17850763. MACHINE LEARNING SYSTEM WITH TWO ENCODER TOWERS FOR SEMANTIC MATCHING simplified abstract (Microsoft Technology Licensing, LLC)

From WikiPatents
Jump to navigation Jump to search

MACHINE LEARNING SYSTEM WITH TWO ENCODER TOWERS FOR SEMANTIC MATCHING

Organization Name

Microsoft Technology Licensing, LLC

Inventor(s)

Sudipto Mukherjee of Seattle WA (US)

Liang Du of Redmond WA (US)

Ke Jiang of Bellevue WA (US)

Robin Abraham of Redmond WA (US)

MACHINE LEARNING SYSTEM WITH TWO ENCODER TOWERS FOR SEMANTIC MATCHING - A simplified explanation of the abstract

This abstract first appeared for US patent application 17850763 titled 'MACHINE LEARNING SYSTEM WITH TWO ENCODER TOWERS FOR SEMANTIC MATCHING

Simplified Explanation

This patent application describes a machine learning system that uses a two-tower model for retrieving relevant chemical reaction procedures based on a given query chemical reaction.

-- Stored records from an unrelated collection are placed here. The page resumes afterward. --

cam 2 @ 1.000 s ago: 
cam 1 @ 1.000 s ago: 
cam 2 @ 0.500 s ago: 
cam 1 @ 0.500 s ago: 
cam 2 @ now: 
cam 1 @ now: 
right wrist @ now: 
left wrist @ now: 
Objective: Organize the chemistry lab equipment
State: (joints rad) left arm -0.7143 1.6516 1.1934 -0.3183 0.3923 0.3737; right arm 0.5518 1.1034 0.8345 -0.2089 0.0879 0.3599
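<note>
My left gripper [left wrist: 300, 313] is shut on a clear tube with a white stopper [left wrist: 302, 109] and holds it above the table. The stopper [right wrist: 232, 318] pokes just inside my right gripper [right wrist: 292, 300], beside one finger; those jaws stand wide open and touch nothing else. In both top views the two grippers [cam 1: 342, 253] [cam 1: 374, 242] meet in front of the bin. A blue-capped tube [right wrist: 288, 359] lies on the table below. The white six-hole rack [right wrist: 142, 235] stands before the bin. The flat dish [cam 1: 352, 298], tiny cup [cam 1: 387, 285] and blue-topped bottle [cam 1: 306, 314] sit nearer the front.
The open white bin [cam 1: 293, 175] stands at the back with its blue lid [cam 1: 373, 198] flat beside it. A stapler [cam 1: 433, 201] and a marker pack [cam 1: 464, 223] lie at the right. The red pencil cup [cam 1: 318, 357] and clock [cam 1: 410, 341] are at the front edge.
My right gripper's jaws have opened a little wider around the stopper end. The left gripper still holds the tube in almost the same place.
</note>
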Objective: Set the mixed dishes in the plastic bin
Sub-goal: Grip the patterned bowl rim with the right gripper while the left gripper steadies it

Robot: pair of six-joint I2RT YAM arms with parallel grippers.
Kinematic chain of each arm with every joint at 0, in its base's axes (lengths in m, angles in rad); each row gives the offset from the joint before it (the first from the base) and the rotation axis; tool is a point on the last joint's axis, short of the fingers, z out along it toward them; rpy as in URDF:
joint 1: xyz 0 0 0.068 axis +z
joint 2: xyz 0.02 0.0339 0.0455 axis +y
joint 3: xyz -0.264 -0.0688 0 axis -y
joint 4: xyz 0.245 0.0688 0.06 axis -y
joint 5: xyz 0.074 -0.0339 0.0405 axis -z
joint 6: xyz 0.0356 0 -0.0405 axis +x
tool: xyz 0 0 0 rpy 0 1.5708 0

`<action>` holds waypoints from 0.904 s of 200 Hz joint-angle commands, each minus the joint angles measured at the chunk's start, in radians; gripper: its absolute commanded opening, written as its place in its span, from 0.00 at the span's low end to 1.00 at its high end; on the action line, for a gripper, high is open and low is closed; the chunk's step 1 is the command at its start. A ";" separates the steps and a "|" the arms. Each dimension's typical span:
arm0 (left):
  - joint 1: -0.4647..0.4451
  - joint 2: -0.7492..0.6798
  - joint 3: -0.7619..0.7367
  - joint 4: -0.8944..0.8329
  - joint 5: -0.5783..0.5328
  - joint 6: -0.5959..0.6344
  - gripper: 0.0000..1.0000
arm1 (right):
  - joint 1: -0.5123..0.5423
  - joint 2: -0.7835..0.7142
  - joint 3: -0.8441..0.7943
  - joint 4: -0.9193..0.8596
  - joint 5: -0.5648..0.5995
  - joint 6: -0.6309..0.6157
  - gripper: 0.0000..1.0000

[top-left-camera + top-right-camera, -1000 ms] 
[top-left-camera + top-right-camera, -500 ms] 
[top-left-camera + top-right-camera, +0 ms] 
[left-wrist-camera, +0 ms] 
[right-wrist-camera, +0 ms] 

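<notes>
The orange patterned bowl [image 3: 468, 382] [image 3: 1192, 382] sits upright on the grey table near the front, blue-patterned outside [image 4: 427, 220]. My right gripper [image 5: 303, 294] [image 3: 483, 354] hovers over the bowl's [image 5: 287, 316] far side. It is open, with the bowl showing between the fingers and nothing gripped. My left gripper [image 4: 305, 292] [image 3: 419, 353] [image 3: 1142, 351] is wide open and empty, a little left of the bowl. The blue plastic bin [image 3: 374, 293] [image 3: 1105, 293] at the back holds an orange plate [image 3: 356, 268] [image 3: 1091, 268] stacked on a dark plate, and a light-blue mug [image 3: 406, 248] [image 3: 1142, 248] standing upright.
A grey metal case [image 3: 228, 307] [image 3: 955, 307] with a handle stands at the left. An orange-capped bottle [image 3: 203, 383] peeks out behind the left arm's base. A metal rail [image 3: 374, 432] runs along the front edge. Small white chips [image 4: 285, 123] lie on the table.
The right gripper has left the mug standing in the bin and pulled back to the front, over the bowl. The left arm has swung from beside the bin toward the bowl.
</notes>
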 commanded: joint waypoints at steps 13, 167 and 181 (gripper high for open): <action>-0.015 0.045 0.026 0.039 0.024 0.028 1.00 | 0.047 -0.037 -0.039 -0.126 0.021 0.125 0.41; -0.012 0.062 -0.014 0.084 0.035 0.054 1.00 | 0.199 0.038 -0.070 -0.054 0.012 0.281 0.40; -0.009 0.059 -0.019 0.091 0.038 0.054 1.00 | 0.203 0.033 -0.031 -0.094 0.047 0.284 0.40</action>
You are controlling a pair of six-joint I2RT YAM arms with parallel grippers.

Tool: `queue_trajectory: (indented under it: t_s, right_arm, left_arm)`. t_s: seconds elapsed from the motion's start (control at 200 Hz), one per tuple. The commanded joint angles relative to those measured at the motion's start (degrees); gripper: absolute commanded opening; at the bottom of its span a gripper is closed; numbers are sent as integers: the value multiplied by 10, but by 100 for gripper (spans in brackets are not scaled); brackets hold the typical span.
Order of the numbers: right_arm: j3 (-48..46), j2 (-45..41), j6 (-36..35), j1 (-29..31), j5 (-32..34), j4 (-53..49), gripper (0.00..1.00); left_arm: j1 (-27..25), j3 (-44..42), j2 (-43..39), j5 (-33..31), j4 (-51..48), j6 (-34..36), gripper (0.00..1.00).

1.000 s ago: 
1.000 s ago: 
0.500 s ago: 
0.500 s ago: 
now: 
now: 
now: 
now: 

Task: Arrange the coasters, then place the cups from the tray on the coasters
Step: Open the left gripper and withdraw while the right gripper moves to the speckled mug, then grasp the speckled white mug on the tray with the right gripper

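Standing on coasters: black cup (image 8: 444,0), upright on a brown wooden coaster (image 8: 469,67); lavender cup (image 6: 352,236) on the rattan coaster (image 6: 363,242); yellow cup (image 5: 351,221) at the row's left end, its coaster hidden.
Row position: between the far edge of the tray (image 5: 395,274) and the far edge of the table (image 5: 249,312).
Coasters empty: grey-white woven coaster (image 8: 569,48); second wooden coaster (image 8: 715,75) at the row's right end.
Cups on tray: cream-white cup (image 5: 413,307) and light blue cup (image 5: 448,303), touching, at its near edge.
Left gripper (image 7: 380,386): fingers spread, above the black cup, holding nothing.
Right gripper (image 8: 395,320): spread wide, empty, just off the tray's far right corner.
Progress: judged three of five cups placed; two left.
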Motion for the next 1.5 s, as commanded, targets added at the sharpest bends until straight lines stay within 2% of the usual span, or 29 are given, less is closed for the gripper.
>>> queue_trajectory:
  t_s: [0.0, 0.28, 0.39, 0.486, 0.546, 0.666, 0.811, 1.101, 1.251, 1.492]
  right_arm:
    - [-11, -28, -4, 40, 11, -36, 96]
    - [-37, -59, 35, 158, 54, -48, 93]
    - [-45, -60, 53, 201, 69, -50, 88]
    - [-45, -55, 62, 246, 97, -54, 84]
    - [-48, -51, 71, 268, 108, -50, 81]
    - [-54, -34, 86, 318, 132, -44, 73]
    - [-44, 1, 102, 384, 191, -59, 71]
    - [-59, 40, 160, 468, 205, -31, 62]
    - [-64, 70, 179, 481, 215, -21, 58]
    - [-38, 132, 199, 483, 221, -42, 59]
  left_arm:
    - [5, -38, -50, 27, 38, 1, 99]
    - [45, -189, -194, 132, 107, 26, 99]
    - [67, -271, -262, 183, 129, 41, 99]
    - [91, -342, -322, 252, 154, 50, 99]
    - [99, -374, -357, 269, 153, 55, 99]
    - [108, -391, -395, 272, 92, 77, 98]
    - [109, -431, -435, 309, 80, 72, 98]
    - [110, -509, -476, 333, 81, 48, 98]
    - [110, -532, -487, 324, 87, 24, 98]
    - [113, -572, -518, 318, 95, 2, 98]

The model utilizes attention-based transformers and neural networks to convert tokenized representations of chemical reactions and procedures into embeddings in a shared embedding space.

  • The two-tower model consists of two separate towers, each containing a transformer network, a pooling layer, a normalization layer, and a neural network.
  • Labeled data pairs are used to train the model, consisting of a chemical reaction and the corresponding text of a chemical reaction procedure.
  • The model can be used to find chemical reaction procedures for a specific chemical reaction and also for similar reactions.
  • The architecture and training of the model enable semantic matching based on chemical structures.
  • The model achieves high accuracy, with an average recall at K=5 of 95.9%.

Potential Applications

  • Chemical research and development
  • Pharmaceutical industry
  • Chemical manufacturing processes
  • Education and training in chemistry

Problems Solved

  • Difficulty in finding relevant chemical reaction procedures
  • Lack of efficient semantic matching based on chemical structures
  • Time-consuming manual search for appropriate procedures

Benefits

  • Improved efficiency in finding chemical reaction procedures
  • Enhanced accuracy in retrieving relevant procedures
  • Time and cost savings in chemical research and development
  • Facilitates knowledge sharing and collaboration in the field of chemistry


Original Abstract Submitted

This disclosure describes a machine learning system that includes a contrastive learning based two-tower model for retrieval of relevant chemical reaction procedures given a query chemical reaction. The two-tower model uses attention-based transformers and neural networks to convert tokenized representations of chemical reactions and chemical reaction procedures to embeddings in a shared embedding space. Each tower can include a transformer network, a pooling layer, a normalization layer, and a neural network. The model is trained with labeled data pairs that include a chemical reaction and the text of a chemical reaction procedure for that chemical reaction. New queries can locate chemical reaction procedures for performing a given chemical reaction as well as procedures for similar chemical reactions. The architecture and training of the model make it possible to perform semantic matching based on chemical structures. The model is highly accurate providing an average recall at K=5 of 95.9%.